「ちょっとォ、オレのこと忘れてなーい?」

また誰かが来たようだ。

佐月が声がした方を向くと、背の高い女の子が教室の出入口前に立っていた。

ミディアムヘアを首の後ろでゆるく結んで珠で留めていて、膝まで届きそうな長い藤色のパーカージャケットと、男子の緑のネクタイに女子のスカートという妙な格好をしてる。
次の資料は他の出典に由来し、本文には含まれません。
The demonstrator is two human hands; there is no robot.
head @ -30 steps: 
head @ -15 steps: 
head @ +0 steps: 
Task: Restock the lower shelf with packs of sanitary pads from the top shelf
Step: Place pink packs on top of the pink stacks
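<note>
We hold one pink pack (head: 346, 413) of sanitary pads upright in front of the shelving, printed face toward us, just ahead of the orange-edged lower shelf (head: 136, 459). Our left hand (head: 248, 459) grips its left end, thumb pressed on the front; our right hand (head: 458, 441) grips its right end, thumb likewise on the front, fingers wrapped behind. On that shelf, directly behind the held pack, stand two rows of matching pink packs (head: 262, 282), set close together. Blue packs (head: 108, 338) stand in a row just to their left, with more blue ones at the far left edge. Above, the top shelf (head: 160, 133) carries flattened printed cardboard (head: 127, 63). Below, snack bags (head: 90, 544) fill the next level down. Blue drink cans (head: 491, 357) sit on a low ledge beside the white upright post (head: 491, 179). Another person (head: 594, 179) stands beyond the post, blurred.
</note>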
「オレを置いて楽しんでるとか、超ずるいー!オレも混ぜてー!!混ぜろー!!」

「あ、藜(あかざ)先輩!」

「遅かったですね~、どこへ行かれてたんですか?」

「論土と一緒でちょっと本クラスの方にね。
オレ、学年の人気者だからさぁ、足止め食らって遅くなっちったわ~」

頬を掻きながらこちらに歩いてくる、藜と呼ばれた彼女。

すらっとした脚は見事な脚線美を描いている。

ふと、見慣れない存在に気づいた藜はくるりと佐月の方を向いた。

カゴメとは違い、ほとんど化粧をしてないのにハーフモデルのような顔立ちをしてる。

「おー?君が新入りの子?佐月くんだったかな?」

背の高い体を折るようにして佐月と目線を合わせる藜。

髪から花のような甘い香りがして、佐月の心臓が高鳴る。

また顔が赤くなるのがわかった。

「!!」

「お、おい!佐月くん、惚れたらアカンで!藜先輩はな……!」

「水晶、ストップ。ここからは自分で話したいな。その方がオモシロイ」

藜はすっと人差し指を口元に当てた。

惚れるなという方が難しいくらい美しい仕草だ。